YOUR INSTRUCTIONS
Reproduce only what runs from the line containing "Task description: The" to the line containing "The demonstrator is" in the records below, inclusive. Keep it exact, and keep the pictures out.

Dataset items
----------

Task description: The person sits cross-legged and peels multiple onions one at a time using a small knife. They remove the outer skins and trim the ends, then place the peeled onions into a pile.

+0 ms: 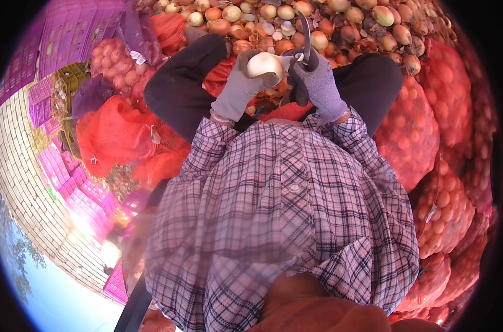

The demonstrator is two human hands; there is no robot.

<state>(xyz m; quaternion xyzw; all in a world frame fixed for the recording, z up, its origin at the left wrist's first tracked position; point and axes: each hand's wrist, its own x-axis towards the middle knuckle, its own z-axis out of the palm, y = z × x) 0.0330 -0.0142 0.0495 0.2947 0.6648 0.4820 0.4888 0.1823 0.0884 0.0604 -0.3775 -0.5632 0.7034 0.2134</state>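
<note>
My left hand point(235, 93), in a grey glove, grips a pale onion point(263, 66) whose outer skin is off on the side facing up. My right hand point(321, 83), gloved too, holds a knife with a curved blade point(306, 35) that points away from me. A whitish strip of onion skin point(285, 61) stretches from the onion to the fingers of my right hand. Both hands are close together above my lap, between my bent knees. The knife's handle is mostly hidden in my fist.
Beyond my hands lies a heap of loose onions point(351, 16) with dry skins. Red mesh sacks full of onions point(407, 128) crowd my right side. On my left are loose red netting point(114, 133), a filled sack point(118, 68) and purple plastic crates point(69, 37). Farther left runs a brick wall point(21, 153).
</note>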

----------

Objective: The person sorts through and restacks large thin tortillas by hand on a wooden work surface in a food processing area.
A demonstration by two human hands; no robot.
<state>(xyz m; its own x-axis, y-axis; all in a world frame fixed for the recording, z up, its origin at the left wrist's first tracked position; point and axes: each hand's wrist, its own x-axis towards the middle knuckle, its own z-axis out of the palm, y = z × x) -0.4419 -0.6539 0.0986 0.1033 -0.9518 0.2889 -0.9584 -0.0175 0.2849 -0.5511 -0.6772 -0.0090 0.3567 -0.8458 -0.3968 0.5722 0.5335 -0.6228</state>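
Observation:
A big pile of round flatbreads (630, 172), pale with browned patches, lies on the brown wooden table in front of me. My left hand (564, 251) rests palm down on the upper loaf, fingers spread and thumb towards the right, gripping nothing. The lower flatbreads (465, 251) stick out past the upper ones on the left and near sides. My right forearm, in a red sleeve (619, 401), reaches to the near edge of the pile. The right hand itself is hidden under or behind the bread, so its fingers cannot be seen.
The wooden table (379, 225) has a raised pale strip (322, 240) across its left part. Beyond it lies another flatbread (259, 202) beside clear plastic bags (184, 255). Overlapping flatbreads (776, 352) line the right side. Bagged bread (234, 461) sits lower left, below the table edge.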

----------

EXERCISE SOLUTION
Task description: The person sits cross-legged and peels multiple onions one at a time using a small knife. They remove the outer skins and trim the ends, then place the peeled onions into a pile.

+0 ms: 

The demonstrator is two human hands; there is no robot.

This exercise is now done.